May 30, 2023
The Laws of Hammurabi.

Located in the UCF Library STARS Special Collections is “Open Educational Resources for the study of the Ancient Near East,” an open-source collection curated specifically for upper-level undergraduate and graduate studies. At the center of this project is Dr. Tiffany Earley-Spadoni, an associate professor with the Department of History and Lee Dotson, associate librarian at UCF’s John C. Hitt library.

The project began in 2020 as a response to the global COVID-19 pandemic. Earley-Spadoni noticed that other resource lists were not curated for the specific needs of university instructors developing online courses or supplementary digital content. Many resources for online teaching and accessibility, though helpful, lacked the discipline-specific resources she desired as she navigated transitioning her classes from face-to-face to online.

Earley-Spadoni saw a need in the field and filled it: “I see it as a service to the profession.”

Public domain content can vary widely in quality. Easily one of the most assigned texts in introductory courses in history and anthropology, the most recent translation of the Laws of Hammurabi in the public domain dated to the early 1900s. Since then, scholars have made critical revisions to our understanding of these laws.

“We were having to choose between asking students to purchase additional books to have updated, high-quality translations or using poorer quality resources freely available online,” Earley-Spadoni said.

Dr. Charles E. Jones, Tombros Librarian for Classics and Humanities at Pennsylvania State University, suggested the solution may lie with Dr. Martha T. Roth, the esteemed translator of the Laws of Hammurabi. Roth is the Chauncey S. Boucher Distinguished Service Professor of Assyriology in the Department of Near Eastern Languages and Civilizations and the Institute for the Study of Ancient Cultures, and the Editor-in-Charge of the Chicago Assyrian Dictionary at the University of Chicago.
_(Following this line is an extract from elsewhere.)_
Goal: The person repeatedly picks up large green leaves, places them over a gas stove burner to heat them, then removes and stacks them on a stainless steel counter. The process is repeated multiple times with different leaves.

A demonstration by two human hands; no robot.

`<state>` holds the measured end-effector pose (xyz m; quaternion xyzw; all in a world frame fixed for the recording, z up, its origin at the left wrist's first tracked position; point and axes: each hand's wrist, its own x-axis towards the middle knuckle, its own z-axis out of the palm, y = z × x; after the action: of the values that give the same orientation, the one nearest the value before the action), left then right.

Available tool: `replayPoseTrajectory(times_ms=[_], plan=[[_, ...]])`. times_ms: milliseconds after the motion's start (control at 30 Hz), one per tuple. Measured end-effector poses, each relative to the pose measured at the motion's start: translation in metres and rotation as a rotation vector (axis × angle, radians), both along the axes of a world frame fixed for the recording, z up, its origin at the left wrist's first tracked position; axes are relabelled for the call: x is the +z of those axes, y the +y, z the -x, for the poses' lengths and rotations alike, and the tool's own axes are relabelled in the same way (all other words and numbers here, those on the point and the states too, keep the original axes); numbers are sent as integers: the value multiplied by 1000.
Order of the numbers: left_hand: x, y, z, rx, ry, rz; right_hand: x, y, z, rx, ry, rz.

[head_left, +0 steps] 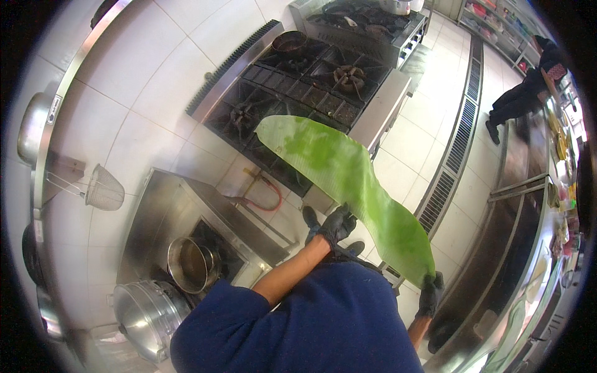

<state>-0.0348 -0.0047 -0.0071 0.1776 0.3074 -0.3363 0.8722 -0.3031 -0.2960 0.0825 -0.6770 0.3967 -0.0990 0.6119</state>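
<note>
In the head view, my left grip (339,225) is closed on the near edge of the big green leaf (339,165), about midway along it; the fingers on its underside are hidden from me. My right grip (430,293) pinches the leaf's near right end, gloved fingers folded against the tip. The leaf spreads away from me, mostly beyond both grips, its long axis slanting from far left to near right. My left grip is the nearer one to the free far left end; my right grip sits right at the opposite end. The sheet bends in a shallow wave between the two.

No worktop seems to carry the leaf: it looks held up in the air, its far left part over the stove (305,93), the rest over the tiled floor (398,171). Whether the far left end touches the stove I cannot tell.

A pan (290,42) sits at the stove's far left corner. Near left are an open pot (186,264) and a lidded pot (144,316), with a strainer (106,188) hanging by the wall. On the right, a drain (453,165) crosses the floor, and a person in dark clothes (528,93) stands at the far right.
</note>
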Motion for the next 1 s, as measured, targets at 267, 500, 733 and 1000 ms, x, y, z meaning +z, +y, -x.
replayPoseTrajectory(times_ms=[267,500,733,1000], plan=[[8,-2,7,-61,-34,-51,1,1,5,-5,-60,-19],[13,-2,9,-161,-46,-6,-4,0,14,-16,-40,-55],[19,-10,17,-191,-23,-21,-16,-4,26,-39,-66,-45],[25,-34,22,-191,4,31,-24,-12,43,-30,-94,29]])
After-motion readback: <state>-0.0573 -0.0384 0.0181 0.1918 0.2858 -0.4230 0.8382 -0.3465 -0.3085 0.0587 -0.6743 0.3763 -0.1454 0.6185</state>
She researches and publishes on the legal and social history of the ancient Near East and her primary interests are family law, legal and social issues, and the compilation and transmission law norms.

Jones suggested that Roth might consider donating her translation to the public domain through Earley-Spadoni’s “Open Educational Resources for the Ancient Near East.” Roth generously agreed, and her translation is now available on this platform, making her important scholarship accessible to a broader audience.

“Scholarship and information are being consumed differently nowadays, and while books still have a place and an important role, access to online information, particularly that of a high quality, will become increasingly important.” Earley-Spadoni said.

Earley-Spadoni plans to include Roth’s scholarship on the translation of the Laws of Hammurabi in her own courses and now, through her “Open Educational Resources for the Ancient Near East,” educators worldwide will be able to do the same.